__What to produce__. From the entries below, return only the lines starting at the one that contains "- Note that" and ending at the one that contains "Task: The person", exactly as they stand.

(Stored records)
--------------------------------------------------

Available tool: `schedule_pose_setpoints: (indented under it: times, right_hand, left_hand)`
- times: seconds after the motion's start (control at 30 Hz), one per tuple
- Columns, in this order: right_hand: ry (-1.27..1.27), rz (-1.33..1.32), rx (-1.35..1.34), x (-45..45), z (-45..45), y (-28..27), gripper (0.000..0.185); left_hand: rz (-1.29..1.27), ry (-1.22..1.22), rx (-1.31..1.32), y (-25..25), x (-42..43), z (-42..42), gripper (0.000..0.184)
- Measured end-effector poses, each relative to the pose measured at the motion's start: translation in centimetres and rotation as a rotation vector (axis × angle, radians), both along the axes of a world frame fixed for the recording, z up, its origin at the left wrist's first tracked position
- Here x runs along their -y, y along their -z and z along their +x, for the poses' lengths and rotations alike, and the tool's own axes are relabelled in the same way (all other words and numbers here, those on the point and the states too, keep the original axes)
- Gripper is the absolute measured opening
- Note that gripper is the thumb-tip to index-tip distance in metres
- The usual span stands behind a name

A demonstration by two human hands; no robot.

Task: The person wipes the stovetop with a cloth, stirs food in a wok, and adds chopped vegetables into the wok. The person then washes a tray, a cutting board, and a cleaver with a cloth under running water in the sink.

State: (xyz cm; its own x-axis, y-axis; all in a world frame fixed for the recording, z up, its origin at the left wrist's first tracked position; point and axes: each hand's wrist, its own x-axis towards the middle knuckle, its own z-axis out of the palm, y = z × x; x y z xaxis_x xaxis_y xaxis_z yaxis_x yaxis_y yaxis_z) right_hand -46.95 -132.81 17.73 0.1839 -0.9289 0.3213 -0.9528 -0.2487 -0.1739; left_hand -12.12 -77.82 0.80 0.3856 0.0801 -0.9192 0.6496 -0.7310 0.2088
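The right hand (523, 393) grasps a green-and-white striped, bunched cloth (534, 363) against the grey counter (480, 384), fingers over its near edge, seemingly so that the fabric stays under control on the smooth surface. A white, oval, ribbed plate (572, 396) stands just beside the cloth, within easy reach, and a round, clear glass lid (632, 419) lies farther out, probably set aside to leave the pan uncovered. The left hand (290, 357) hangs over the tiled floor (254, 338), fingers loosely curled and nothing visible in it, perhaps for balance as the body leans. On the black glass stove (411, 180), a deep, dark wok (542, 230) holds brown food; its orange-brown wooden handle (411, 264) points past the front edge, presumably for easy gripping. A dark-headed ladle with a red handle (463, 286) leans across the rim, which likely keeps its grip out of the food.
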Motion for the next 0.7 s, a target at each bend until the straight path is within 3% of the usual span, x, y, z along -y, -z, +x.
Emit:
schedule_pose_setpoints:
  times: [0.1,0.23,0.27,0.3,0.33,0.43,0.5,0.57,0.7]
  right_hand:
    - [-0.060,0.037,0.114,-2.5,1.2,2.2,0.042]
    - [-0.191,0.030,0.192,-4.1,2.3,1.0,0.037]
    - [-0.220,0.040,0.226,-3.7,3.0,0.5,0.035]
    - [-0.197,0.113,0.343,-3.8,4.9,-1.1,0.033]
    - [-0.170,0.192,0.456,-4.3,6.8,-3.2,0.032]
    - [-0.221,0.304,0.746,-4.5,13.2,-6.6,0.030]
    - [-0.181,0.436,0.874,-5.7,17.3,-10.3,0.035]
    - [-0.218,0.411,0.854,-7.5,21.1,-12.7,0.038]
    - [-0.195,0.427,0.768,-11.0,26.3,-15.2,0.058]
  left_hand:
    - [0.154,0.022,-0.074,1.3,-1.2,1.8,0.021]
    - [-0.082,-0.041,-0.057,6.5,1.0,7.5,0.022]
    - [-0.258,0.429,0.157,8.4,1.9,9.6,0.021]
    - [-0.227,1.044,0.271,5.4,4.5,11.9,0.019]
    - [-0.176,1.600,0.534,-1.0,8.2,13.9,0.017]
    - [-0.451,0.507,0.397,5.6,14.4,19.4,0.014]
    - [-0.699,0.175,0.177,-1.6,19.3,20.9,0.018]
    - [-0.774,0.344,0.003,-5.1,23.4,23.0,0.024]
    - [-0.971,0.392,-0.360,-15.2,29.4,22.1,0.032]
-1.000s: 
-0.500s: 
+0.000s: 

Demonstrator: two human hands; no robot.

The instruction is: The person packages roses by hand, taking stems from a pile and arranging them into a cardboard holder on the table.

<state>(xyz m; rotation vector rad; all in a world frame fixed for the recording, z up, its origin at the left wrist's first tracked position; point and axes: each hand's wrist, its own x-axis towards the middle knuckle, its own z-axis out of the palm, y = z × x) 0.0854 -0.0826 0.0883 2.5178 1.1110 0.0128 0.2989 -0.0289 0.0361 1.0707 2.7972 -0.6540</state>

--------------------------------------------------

__Answer below__.
- Note that gripper is the thumb-tip to index-tip distance in metres
- The usual span stands behind a name

A demonstration by two human hands; no robot.

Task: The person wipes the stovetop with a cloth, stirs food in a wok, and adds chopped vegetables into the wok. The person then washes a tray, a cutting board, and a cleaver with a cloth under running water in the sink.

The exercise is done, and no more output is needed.